Prospective parents are increasingly being presented with genetic tests marketed as a way to select for desirable traits in their children, such as height and intelligence. However, experts caution that these tests cannot deliver on their promises, offering minimal benefits while posing real risks to patients, offspring, and society. The core issue is that these tests attempt to predict complex traits influenced by thousands of genes, rather than focusing on single-gene inherited conditions like cystic fibrosis.
Which Tests Are Being Offered?
Traditional preimplantation genetic testing (PGT) screens IVF embryos for known genetic disorders caused by mutations in a single gene. The newer tests, however, generate “polygenic risk scores” for individual embryos, attempting to predict a predisposition to conditions like heart disease or Alzheimer’s, or even traits like IQ and height. Parents can then use these scores to choose which embryo to implant.
Several companies in the United States, including Nucleus Genomics, currently offer these services. Nucleus Genomics actively markets these tests, with advertising campaigns featuring the tagline “Have your best baby,” and offering screening for over 2,000 traits, including eye color, hair color, and even a predisposition to acne.
What Does the Research Show?
Recent research has cast serious doubt on the reliability and clinical utility of these polygenic risk scores.
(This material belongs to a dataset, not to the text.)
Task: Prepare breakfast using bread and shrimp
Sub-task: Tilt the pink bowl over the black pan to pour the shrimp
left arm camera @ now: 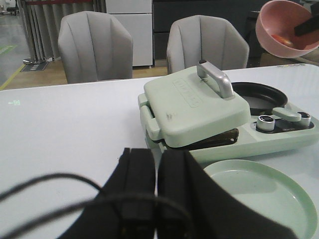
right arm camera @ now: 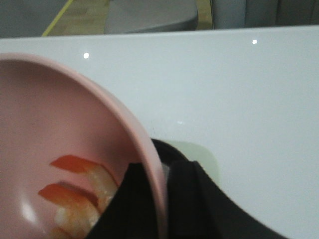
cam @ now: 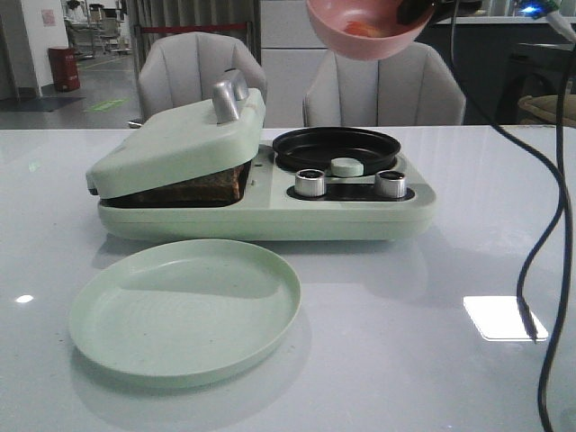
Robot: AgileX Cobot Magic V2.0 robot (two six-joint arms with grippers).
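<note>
Both claws, left claw (left arm camera: 157, 199) and right claw (right arm camera: 167, 209), are matte black, with black cables trailing.

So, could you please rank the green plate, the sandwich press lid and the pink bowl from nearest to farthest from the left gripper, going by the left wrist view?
1. Green plate, just beside the left gripper.
2. Lid, mid-table.
3. Pink bowl, held aloft beyond.

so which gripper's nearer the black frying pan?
Right. The right gripper holds the pink bowl aloft over the frying pan; the left gripper sits low, short of the plate.
</note>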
A study published in the journal Human Reproduction evaluated whether this technology is ready for clinical use, using the same framework applied to assess any medical screening test. The findings demonstrate that these predictions are extremely uncertain.
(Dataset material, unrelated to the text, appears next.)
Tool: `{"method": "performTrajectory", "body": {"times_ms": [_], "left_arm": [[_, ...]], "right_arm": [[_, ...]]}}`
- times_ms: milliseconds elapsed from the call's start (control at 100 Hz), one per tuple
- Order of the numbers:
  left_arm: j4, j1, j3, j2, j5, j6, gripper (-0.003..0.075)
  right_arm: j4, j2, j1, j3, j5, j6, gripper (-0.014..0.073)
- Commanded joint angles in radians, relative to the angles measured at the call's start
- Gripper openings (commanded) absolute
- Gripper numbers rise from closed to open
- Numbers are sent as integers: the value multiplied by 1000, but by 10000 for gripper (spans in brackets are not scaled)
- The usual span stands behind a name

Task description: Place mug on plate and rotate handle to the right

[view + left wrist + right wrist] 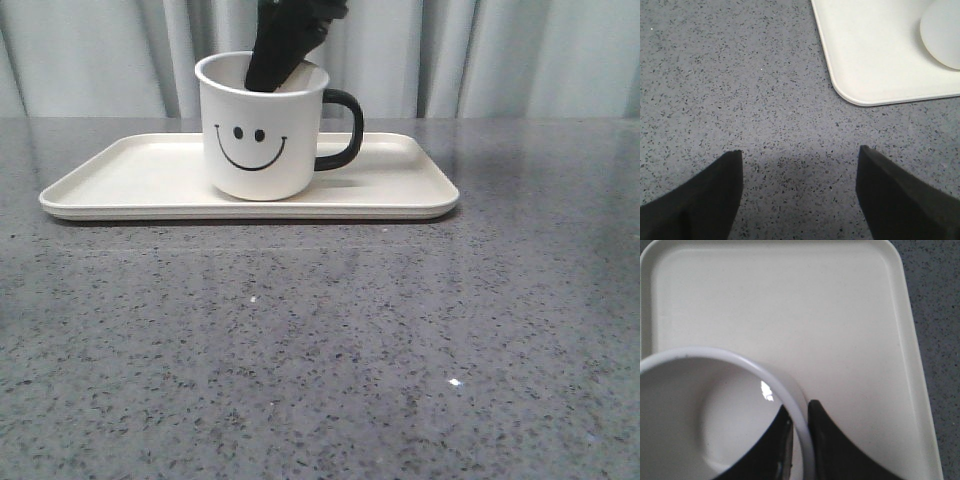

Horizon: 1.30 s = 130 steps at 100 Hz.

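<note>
The white mug [260, 130] with a black smiley face stands upright on the cream plate [130, 175], left of its middle. Its black handle [343, 128] points to the right in the front view. My right gripper [285, 55] comes down from above and is shut on the mug's far rim, one finger inside the mug and one outside. The right wrist view shows the rim [800, 412] pinched in the right gripper [799, 415]. My left gripper [800, 160] is open and empty over the bare table, near a plate corner [850, 95].
The grey speckled table [320, 350] stretches in front of the plate. Pale curtains [520, 60] hang behind the table. In the left wrist view, part of the mug's side [945, 35] shows on the plate.
</note>
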Motion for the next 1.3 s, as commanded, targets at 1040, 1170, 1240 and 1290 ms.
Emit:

Predicting the risk of late-onset diseases is particularly problematic, as the outcomes won’t be known for decades. Mathematical modeling suggests that any benefits are likely to be small – perhaps a few IQ points or 1-3 centimeters in height. Researchers emphasize that these seemingly small differences may not be clinically relevant.
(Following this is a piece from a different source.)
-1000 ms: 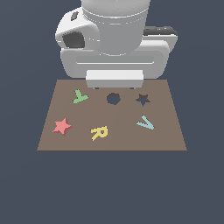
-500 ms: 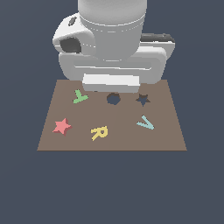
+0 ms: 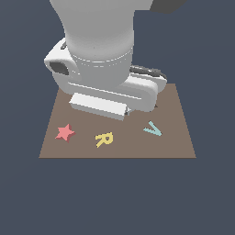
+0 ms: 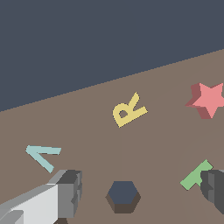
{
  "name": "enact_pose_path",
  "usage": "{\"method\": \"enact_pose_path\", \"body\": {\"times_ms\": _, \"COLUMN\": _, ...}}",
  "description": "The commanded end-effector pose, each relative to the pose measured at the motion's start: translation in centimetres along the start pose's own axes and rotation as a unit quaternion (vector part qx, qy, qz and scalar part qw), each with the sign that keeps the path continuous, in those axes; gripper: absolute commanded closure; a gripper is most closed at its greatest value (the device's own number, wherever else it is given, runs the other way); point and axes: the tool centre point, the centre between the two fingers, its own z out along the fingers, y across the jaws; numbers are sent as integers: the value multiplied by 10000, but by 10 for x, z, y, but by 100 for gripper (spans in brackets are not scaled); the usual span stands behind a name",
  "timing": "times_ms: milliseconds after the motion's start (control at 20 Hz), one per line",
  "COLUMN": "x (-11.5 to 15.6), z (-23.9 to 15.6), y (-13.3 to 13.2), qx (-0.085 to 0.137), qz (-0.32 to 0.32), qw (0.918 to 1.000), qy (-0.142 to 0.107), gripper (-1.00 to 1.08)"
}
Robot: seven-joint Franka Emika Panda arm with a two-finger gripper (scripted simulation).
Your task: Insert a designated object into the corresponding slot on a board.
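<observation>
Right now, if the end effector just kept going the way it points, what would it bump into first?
Probably the brown board, at or near the dark hexagonal hole that sits between the end effector's fingers. Its exact aim is hard to judge, so this is a guess.

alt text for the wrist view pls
A brown board carries a red-pink star, a yellow R, a pale teal angled piece, a green piece and a dark hexagonal hole, with the empty, open pincer straddling the hole.
</observation>
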Motion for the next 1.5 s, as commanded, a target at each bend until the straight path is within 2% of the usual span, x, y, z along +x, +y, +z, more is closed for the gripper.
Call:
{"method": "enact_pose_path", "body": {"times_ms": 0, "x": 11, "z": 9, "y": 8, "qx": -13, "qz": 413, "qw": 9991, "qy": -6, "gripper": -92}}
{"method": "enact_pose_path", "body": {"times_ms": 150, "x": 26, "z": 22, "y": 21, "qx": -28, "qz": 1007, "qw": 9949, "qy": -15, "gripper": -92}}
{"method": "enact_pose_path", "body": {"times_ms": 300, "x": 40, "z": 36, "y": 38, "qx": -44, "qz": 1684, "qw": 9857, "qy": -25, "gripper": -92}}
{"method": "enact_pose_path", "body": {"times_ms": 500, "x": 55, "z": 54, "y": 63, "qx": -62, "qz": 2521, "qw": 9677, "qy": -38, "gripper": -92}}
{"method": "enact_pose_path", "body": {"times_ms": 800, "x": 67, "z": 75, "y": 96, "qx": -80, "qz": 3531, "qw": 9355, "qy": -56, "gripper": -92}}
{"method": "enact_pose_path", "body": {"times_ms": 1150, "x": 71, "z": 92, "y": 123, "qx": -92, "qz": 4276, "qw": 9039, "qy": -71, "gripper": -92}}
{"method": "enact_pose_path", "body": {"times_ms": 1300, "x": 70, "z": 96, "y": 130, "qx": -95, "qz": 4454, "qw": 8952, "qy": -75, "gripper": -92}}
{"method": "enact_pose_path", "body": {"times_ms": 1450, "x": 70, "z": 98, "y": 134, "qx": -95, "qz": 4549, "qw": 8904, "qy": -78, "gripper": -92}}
A key limitation is that polygenic risk scores are derived from studies of populations who lived in significantly different environments than those of today. Factors like diet, exposure to pollutants, and access to healthcare have changed dramatically, impacting how genes express themselves. These scores examine only genetic predisposition, ignoring the substantial influence of environmental factors.
For example, IQ is heavily influenced by early childhood education, nutrition, and socioeconomic factors. Selecting an embryo based solely on a marginally “better” genetic score for intelligence, while neglecting these proven influences, is unlikely to yield significant results.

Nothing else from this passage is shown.